Circumcision and cruelty to children

British Medical Journal, Volume 2, Issue 6195: Page 933, 13 October 1979.

SIR,—Conscientous surgeons and paediatricians have listed the complications of neonatal circumcision both in this journal (Drs P M Fleiss and J Douglass (1 September, p 554)) and in other scientific papers. Without anaesthetic the operation in babies causes pain, intense and prolonged crying, air swallowing, vomiting sometimes followed by apnoea and sometimes permanent local complications. With anaesthetic the procedure should not be considered minor because of both local and anaesthetic complications. There is a small risk of death following circumcision, which means that there must be clear-cut immediate medical indications to justify that risk. Some arguments in favour of circumcision for long-term reasons smack of sophistry.

Drs Fleiss and Douglass dispassionately described a cruel practice.

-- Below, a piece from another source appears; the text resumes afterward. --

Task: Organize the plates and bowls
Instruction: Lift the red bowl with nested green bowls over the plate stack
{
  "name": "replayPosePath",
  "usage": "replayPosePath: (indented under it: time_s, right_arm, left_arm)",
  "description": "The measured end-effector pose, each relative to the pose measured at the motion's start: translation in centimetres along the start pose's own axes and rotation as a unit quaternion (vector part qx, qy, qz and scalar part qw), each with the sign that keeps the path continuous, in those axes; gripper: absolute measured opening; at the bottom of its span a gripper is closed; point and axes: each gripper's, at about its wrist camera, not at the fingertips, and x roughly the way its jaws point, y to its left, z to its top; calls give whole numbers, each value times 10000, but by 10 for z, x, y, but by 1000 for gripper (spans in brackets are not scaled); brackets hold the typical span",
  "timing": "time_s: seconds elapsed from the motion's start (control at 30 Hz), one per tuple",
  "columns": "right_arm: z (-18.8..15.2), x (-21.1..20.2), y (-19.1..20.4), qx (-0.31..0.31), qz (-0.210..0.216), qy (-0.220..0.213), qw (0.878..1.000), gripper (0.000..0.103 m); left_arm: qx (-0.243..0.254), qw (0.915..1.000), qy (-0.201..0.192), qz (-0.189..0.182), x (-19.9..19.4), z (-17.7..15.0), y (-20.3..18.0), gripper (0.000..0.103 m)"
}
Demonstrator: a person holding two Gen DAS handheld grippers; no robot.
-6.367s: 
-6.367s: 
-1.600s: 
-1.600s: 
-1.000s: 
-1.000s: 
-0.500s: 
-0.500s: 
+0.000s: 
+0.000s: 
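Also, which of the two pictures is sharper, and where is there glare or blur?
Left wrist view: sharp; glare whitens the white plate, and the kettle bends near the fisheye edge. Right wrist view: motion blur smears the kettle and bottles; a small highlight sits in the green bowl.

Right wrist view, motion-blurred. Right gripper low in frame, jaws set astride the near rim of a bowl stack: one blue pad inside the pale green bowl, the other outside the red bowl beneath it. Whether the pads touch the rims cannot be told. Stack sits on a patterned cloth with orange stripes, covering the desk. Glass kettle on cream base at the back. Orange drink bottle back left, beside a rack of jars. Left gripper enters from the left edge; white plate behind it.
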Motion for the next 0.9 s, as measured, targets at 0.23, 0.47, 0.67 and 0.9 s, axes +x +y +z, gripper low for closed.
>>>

If circumcision without anaesthetic had not been sanctioned by authority, there would be grounds for criminal prosecution of the operator for inflicting unnecessary cruelty, and grounds (in the UK) for a care order removing the child from parental authority. Indeed, such action has been taken in the UK against parents who inflict bizarre (but less common) tribal mutilations on their young children. Doctors do not supervise or administer facial cicatrisation (with the appropriate sterile precautions and antibiotics) to help the child identify with his ancestral tribe. They do not remove toes because of a long-term risk of bunions, ingrowing toenails, or toe cancer.

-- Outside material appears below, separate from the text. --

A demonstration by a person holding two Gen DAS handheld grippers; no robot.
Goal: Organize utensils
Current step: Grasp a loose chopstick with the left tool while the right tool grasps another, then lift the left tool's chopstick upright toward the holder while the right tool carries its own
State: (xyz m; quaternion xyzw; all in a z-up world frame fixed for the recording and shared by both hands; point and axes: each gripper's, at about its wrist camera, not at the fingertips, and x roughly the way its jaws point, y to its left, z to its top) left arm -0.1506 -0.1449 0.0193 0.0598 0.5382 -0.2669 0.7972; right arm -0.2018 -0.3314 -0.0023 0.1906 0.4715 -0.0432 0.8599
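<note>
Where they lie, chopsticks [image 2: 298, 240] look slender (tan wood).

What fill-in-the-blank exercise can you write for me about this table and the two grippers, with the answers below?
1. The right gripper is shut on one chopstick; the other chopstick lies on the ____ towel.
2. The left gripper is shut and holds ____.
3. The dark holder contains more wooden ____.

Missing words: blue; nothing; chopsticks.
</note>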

If circumcision for non-medical reasons has died out in Scandinavia and is dying out in the UK, why has the practice persisted in parts of the UK and much of the United States? Do religious and social pressures perpetuate unnecessary circumcision (or any other unnecessary mutilation or operation)? It may be true that the stress to a child in a Moslem enclave in the UK would be great if he were excluded from being the same as his peers, and made a pariah from his group. If this is correct, cannot circumcision for religious (or social) reasons be delayed until 16 years when the young man can take the positive decision? He may then be determined to accept risk and pain for the sake of his beliefs. It just seems wrong for authority to continue to encourage certain parents to subject young children to unnecessary risk, pain, and distress, and for young children to be denied any protection from the law just because a malpractice is rather common.